I am reading Shop Class as Soul Craft by Matthew B. Crawford.
It’s a meditation on the value of manual work. I’m on page 79 at this point and it’s one of those books I’d like to read slowly, because there are so many wonderful insights that are conveyed in a very accessible manner which encourage me to stop and just think.

Take this sentence for example:
If different human types are attracted to different kinds of work, the converse is also true: the work a man does forms him.
I am a literature geek, pure and simple. That says a lot about who I am already. Neat, simple and a bit obsessive.
So I have chosen the kind of work that suits my temperament.
The work then further deepens my temperament.
I am sure many of us could say the same thing.

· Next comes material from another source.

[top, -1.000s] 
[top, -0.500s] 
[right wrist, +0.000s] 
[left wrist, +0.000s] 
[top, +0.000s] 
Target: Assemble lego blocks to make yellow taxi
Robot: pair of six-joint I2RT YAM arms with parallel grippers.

But I’m at a point where something else has come into play – my interest in street photography using quality compact film cameras.
Street photography relies on serendipity. It celebrates ordinary, everyday life, and it’s something to think about as to keep myself from going insane during banal moments (such as when I am at the back of a really long queue at a crowded supermarket checkout.)
And it introduces a kind of variety into my work I suppose. (The Chinese characters at this shop entrance means “anarchy”.)

I was standing outside the shop composing with my Contax TVS and a passerby saw what I was doing.
“All these crazy shops,” he muttered to me, and walked on. It looks like a Japanese ramen place as far as I could figure.
So, yes, I suppose it’s a little bit different from my day job. Here, I’m standing at the entrance, aiming my camera, waiting deliberately for the right moment.

What am I doing, and what am I looking for as a street photographer? I admit I live within myself too much.
Maybe part of the work of street photography has to do with getting away from myself.
Sometimes, it’s good not to be myself.
I look into the backs of trucks.

I look at other people at work.

I look at stuff.

I am intrigued by the strangeness of other people.
I imagine myself wearing their clothes. Then, I imagine myself wearing their skin.

And I look some more, and am sometimes not quite used to what I see.